John Robinson, Strategic Client Advisor – Manufacturing & Industry 4.0, SAP
Deliver Business Value with Data Sharing: It is clear that there are many different maturity levels across, and even within organisations. One of the questions was where to start when it comes to secure data collaboration? Starting small with something that is a business imperative, and then building incrementally, is the way to go. Don’t try to take on everything at once.
Another element that we discussed is the move to the cloud and whether it brings challenges. What value does that bring? I’m a strong advocate for making data available and facilitating access to it through the cloud. But it’s important to think of that in the context of governance and education which puts guardrails and guidelines around it.

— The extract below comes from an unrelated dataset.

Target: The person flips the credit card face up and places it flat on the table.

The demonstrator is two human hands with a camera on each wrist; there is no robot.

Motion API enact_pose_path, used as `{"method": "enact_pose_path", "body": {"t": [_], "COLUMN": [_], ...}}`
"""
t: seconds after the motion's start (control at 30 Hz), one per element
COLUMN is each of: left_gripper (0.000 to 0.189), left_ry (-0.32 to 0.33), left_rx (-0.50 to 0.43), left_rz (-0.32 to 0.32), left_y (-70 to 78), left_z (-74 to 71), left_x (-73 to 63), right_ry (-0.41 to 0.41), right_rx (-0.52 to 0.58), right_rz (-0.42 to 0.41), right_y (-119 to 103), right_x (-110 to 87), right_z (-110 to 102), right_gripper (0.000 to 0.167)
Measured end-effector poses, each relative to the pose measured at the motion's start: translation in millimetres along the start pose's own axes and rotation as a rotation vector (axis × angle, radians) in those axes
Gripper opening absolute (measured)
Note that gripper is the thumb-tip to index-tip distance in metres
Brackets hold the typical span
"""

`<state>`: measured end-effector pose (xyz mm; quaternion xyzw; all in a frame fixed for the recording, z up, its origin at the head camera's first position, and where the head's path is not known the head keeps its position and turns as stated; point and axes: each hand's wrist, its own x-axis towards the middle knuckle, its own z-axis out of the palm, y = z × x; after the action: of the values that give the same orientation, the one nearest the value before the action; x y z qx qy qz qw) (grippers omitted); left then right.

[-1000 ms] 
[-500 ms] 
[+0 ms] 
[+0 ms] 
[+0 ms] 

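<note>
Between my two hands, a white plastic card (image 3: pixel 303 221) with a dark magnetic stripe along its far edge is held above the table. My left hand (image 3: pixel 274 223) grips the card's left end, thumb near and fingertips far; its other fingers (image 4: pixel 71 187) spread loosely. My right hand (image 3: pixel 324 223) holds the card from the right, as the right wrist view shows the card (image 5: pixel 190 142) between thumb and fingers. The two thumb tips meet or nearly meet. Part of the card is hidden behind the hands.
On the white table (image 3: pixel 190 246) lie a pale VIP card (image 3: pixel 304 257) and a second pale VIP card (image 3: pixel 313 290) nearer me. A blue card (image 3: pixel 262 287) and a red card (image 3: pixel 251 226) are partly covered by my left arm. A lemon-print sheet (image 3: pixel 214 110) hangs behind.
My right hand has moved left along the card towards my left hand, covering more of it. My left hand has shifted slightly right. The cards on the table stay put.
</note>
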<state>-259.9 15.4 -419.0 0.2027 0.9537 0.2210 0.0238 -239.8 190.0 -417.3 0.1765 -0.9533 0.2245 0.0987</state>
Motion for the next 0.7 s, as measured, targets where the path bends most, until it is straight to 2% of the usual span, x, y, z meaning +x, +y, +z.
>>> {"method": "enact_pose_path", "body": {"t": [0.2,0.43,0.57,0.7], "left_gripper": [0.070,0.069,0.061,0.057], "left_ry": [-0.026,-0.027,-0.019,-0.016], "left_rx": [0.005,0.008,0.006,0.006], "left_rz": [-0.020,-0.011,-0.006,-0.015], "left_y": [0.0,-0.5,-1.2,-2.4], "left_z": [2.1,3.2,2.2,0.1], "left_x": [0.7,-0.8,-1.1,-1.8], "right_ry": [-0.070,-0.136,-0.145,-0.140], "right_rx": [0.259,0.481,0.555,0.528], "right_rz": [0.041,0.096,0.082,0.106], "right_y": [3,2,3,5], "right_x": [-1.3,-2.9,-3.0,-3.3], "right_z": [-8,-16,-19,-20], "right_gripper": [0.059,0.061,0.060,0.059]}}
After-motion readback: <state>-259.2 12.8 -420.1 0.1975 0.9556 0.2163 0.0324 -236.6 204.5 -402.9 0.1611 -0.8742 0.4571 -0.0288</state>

Jennifer Belissent, Principal Data Strategist, Snowflake
Supply Chain Resilience Through Digitalisation: Very different topics were raised throughout the day, particularly around operational resilience, rather than strategic resilience. There was a lot of discussion around getting hold of data, and the ways to do that.
That’s one element, but how do we then take that data and turn it into meaningful information that allows us to make decisions? And from that, what changes need to be made to make sure that the supply chain is resilient? We asked ourselves whether we will still be talking about resilience in ten years time? And of course, everybody said yes. I think that’s certainly true – it’s a topic that will forever keep us busy.